### PROBLEM STATEMENT
When you transcribe the entries below, begin at their first line and stop after the line containing "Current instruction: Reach"; pictures stay out.

### SUPPLIED INFORMATION
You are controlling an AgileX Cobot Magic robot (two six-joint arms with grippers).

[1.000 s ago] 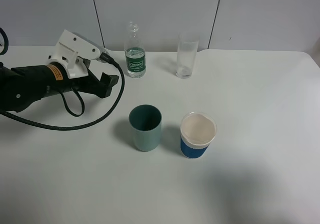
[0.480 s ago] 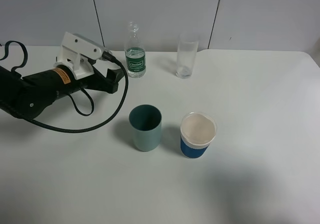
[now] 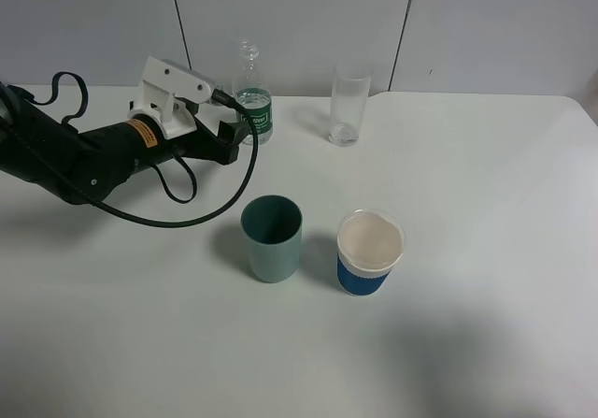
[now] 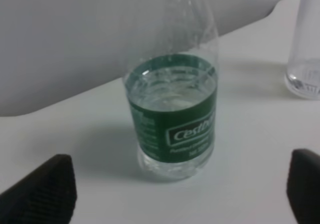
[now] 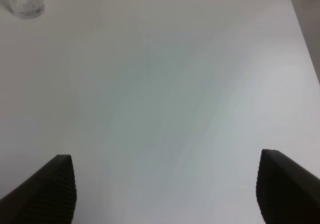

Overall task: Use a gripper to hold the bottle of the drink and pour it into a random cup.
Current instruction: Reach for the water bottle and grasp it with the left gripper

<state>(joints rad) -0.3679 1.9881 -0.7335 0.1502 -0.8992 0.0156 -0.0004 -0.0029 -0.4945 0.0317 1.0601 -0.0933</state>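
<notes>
The bottle of the drink stands upright at the back of the table; it is clear, has a green label and no cap. My left gripper lies just to its left and front, open, fingers pointing at it. In the left wrist view the bottle stands a short way ahead of the gap of the left gripper, untouched. The cup, a tall clear glass, stands to the right of the bottle. The right gripper hangs open over bare table, with the cup far ahead of it.
A teal cup and a white paper cup with a blue band stand side by side mid-table. The left arm's black cable loops over the table left of the teal cup. A grey wall runs behind the table's back edge.
My left arm has swung right and toward the back of the table, bringing its open fingers up to the bottle. Bottle and cups have not moved.
</notes>
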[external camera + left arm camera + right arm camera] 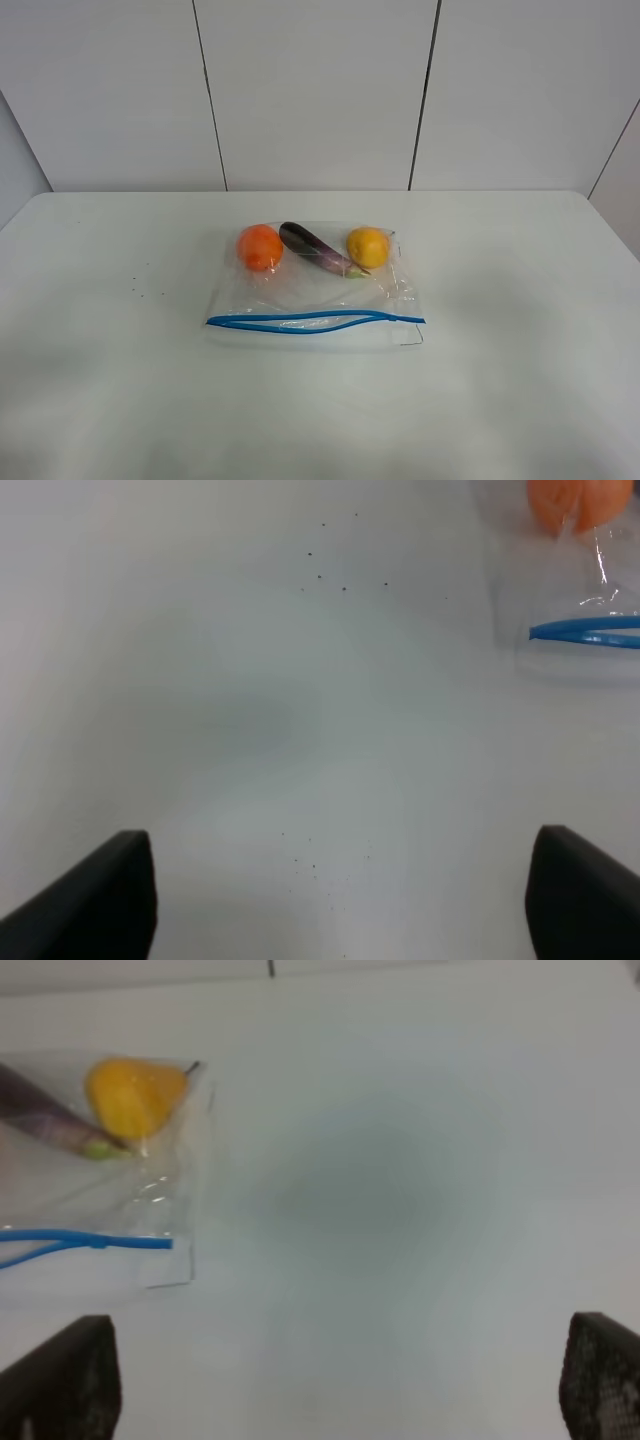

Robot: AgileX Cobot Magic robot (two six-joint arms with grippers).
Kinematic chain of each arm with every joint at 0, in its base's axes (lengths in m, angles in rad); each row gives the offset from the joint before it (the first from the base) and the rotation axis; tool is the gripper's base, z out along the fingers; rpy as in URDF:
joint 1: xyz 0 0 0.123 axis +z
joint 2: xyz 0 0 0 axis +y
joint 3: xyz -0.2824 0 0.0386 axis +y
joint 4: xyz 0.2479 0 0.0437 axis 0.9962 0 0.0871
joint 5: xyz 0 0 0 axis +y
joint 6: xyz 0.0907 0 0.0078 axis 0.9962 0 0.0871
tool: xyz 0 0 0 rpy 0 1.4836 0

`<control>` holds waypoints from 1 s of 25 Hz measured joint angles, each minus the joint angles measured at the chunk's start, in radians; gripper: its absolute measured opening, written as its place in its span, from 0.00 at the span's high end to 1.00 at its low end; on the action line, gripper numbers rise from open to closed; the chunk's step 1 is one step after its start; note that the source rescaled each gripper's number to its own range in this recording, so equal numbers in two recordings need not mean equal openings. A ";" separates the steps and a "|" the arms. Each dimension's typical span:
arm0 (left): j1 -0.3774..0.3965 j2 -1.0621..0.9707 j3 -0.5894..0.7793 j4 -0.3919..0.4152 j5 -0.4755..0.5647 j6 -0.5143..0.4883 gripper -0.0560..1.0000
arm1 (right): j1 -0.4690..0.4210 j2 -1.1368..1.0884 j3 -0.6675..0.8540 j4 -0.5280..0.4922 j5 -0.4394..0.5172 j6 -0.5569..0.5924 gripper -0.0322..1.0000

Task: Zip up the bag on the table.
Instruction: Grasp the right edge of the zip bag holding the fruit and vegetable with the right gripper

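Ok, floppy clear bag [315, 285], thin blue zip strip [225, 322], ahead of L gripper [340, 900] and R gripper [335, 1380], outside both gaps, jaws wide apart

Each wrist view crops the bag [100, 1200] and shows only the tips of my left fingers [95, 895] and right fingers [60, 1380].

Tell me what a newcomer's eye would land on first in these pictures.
The clear bag lying in the middle of the white table draws the eye, with an orange fruit, a purple eggplant and a yellow fruit lined up inside along its far side. Next comes the blue zipper strip on its near edge, its two tracks parted along most of their length.
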 joint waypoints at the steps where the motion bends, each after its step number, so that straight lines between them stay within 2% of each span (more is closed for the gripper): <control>1: 0.000 0.000 0.000 0.000 0.000 0.000 0.00 | 0.000 0.069 -0.031 0.007 -0.001 0.000 0.03; 8: 0.000 0.000 0.000 0.000 0.000 0.000 0.00 | 0.000 0.546 -0.254 0.018 0.024 -0.021 0.05; 13: 0.000 0.000 0.000 0.000 0.000 0.000 0.00 | 0.000 0.830 -0.364 0.070 0.026 -0.023 0.05; 19: 0.000 0.000 0.000 0.000 0.000 0.000 0.00 | 0.000 1.046 -0.384 0.182 -0.056 -0.077 0.06; 25: 0.000 0.000 0.000 0.000 0.000 0.001 0.00 | 0.000 1.212 -0.385 0.366 -0.155 -0.226 0.08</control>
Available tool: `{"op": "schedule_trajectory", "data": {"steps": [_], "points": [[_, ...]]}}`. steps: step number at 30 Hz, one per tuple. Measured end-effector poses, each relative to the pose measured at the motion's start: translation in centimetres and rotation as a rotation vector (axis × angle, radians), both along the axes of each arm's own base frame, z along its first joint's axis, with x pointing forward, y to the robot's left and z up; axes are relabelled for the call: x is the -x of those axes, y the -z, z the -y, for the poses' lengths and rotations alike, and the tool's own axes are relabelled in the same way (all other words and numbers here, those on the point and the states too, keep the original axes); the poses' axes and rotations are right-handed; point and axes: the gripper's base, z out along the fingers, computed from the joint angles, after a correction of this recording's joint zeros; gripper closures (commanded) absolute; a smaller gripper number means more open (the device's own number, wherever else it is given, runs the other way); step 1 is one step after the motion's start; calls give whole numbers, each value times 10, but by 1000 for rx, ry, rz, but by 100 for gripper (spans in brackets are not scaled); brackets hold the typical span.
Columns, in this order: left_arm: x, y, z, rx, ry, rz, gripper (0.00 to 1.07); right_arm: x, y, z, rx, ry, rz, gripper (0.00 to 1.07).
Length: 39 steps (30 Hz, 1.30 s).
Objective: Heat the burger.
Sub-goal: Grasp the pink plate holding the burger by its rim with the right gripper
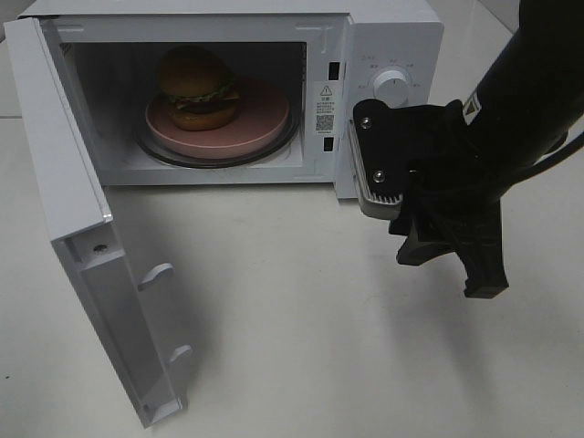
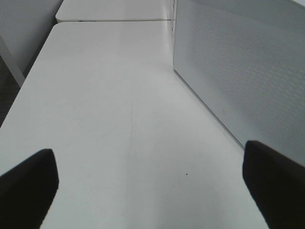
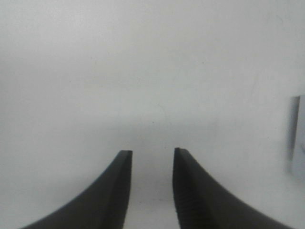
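Observation:
The burger rests on a round pink plate on the glass turntable inside the white microwave, whose door hangs wide open to the left. My right gripper hovers over the table just in front of the microwave's control panel, fingers pointing down. In the right wrist view the right gripper shows a narrow gap with nothing in it, only bare table below. My left gripper is wide open and empty over the table beside the microwave's side wall; it does not show in the exterior view.
The microwave's dial sits on the panel right of the cavity. The open door juts far out over the white table toward the front left. A second table adjoins at the far end in the left wrist view.

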Motion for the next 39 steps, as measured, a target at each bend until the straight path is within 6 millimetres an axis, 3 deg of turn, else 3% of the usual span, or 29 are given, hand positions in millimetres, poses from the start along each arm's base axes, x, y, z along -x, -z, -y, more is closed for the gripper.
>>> {"op": "schedule_trajectory", "data": {"steps": [2, 4, 5, 7, 20, 25, 39], "points": [[0, 0, 0, 0, 0, 0, 6, -1, -1, 0, 5, -22, 16, 53], [0, 0, 0, 0, 0, 0, 6, -6, -2, 2, 40, -71, 75, 36], [0, 0, 0, 0, 0, 0, 6, -6, -2, 2, 40, -71, 75, 36], [0, 0, 0, 0, 0, 0, 6, -8, -2, 4, 64, -86, 101, 18], [0, 0, 0, 0, 0, 0, 6, -14, -5, 0, 107, -156, 227, 18], [0, 0, 0, 0, 0, 0, 6, -18, -10, -14, 109, -176, 279, 18], [0, 0, 0, 0, 0, 0, 6, -55, -5, -69, 70, -225, 369, 20]]}}
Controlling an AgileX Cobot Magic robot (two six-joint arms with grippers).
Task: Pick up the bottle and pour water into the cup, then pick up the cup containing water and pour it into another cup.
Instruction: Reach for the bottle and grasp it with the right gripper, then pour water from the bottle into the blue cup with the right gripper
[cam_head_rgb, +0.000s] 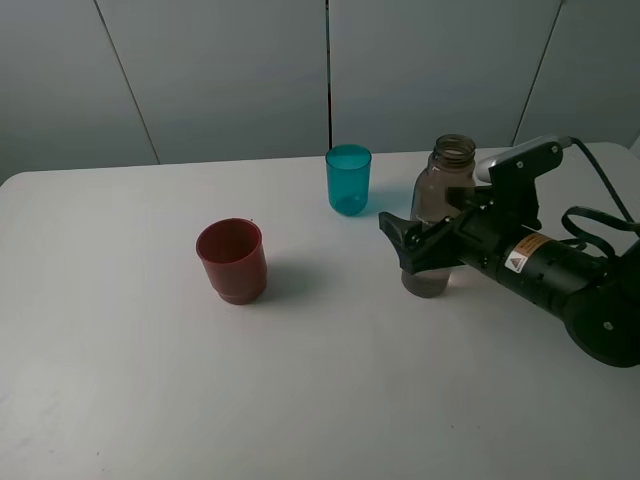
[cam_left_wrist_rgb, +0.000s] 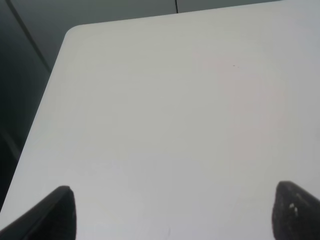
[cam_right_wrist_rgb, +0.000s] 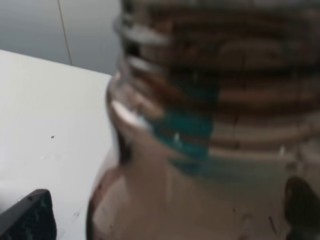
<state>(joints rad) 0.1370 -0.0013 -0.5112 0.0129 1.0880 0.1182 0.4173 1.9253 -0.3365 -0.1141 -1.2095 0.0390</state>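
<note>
The left gripper (cam_left_wrist_rgb: 175, 220) is out of the high camera's sight. Its own wrist view catches only two dark fingertips (cam_left_wrist_rgb: 55, 215), cut off at the frame edge and spread wide over the bare white table (cam_left_wrist_rgb: 165, 115).

Nearest on the right side, the right gripper (cam_head_rgb: 400, 243) reaches in low around the bottle (cam_head_rgb: 447, 185) and hides its middle. The base and the open threaded neck still show. From the right wrist the bottle fills the frame as a blur. One finger (cam_right_wrist_rgb: 27, 215) stands clear of its wall, so the jaws look parted rather than clamped, but I cannot tell whether the other finger touches.

A little farther back and well to the left, the red cup (cam_head_rgb: 231, 260) stands upright. Farthest back is the teal cup (cam_head_rgb: 348, 179), near the bottle. Whether either cup holds water is unreadable.
</note>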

### FINAL ANSWER
You are controlling an AgileX Cobot Magic robot (two six-joint arms with grippers).

[1.000 s ago] 
[0.480 s ago] 
[now] 
[now] 
[now] 

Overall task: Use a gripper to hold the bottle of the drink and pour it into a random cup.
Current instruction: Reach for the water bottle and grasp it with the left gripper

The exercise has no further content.